Polypharmacy is a grown problem. With the addition of each new medication, the odds of a serious adverse event increases 7 to 10 percent with each drug. Today more than 40 percent of older Americans regularly take 5 or more medications and nearly 20 percent take more than 10 drugs.  This does not even include over-the-counter medications, which if included, would hve two-thirds of older adults taking 5 or more medications daily.

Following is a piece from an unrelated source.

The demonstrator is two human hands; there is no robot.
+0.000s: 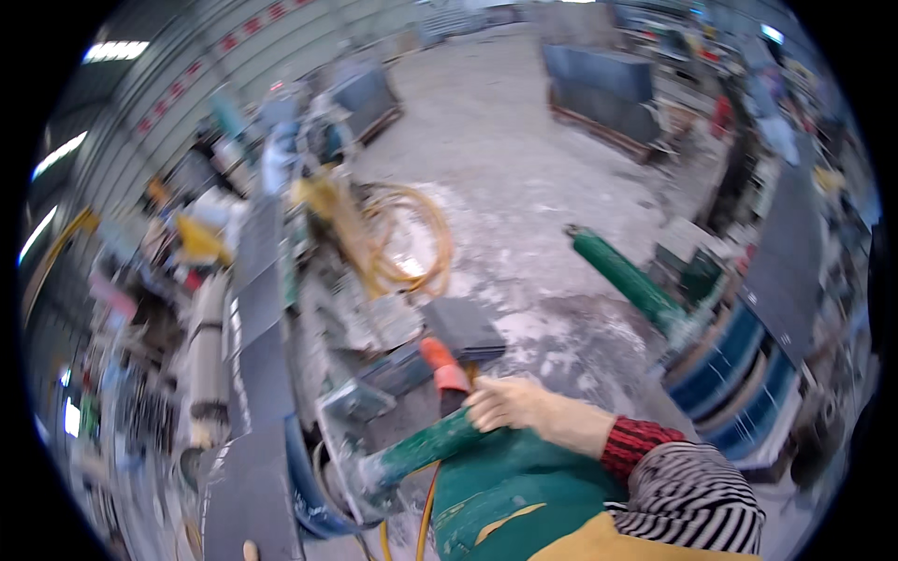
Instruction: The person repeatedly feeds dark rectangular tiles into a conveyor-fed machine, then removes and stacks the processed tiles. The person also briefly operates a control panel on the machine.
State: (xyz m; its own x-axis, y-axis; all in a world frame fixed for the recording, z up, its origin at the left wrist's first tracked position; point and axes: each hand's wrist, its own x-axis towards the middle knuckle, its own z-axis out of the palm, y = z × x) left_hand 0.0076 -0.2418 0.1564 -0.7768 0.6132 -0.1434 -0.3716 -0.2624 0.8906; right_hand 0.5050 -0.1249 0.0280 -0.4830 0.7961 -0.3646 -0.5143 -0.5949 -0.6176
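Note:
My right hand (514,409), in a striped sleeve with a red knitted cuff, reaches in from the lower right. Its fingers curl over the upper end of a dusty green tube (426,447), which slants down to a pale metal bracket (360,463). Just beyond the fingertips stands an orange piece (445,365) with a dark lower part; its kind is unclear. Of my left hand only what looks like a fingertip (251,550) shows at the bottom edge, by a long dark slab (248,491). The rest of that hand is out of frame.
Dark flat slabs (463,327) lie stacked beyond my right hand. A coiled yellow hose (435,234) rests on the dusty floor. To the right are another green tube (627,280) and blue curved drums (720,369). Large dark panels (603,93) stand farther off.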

Americans take an average of 12 different medications yearly, many of which could also be addressed with diet and lifestyle changes. Since the 1970, prescription drug spending has almost doubled, accounting for 10 cents out of every health care dollar. Current spending on prescription medications in the U.S. is as much as $400 billion per year.

The Lown Institute predicts, over the next decade there will be more than 4.5 million hospitalizations of older adults for serious side effects of medications.  To deal with this issue they have released the results of a multidisciplinary expert panel aimed at reducing inappropriate or unnecessary medications could save as much as $62 billion over the next decade in unnecessary hospitalization for older adults alone.

Their paper "Eliminating Medication Overload: A National Action Plan", provides recommendations for policymakers, foundations, health care institutions, clinicians, and patients across five key categories:

  1. Implement “prescription checkups,” medication reviews that give patients and clinicians opportunities to deprescribe (discontinue or reduce doses) appropriately.
  2. Raise awareness among patients, clinicians, and the general public about the potential harms of multiple medication use.
  3. Improve information at the point of care to ensure clinicians know exactly which medications their patients are taking, and to give clinicians accurate information about the harms and benefits of medications.
  4. Educate and train health professionals to reduce medication overload, by incorporating information on geriatric care and deprescribing training into professional schools and continuing education.
  5. Reduce pharmaceutical industry influence by limiting pharma sales rep visits to clinicians and direct-to-consumer advertising.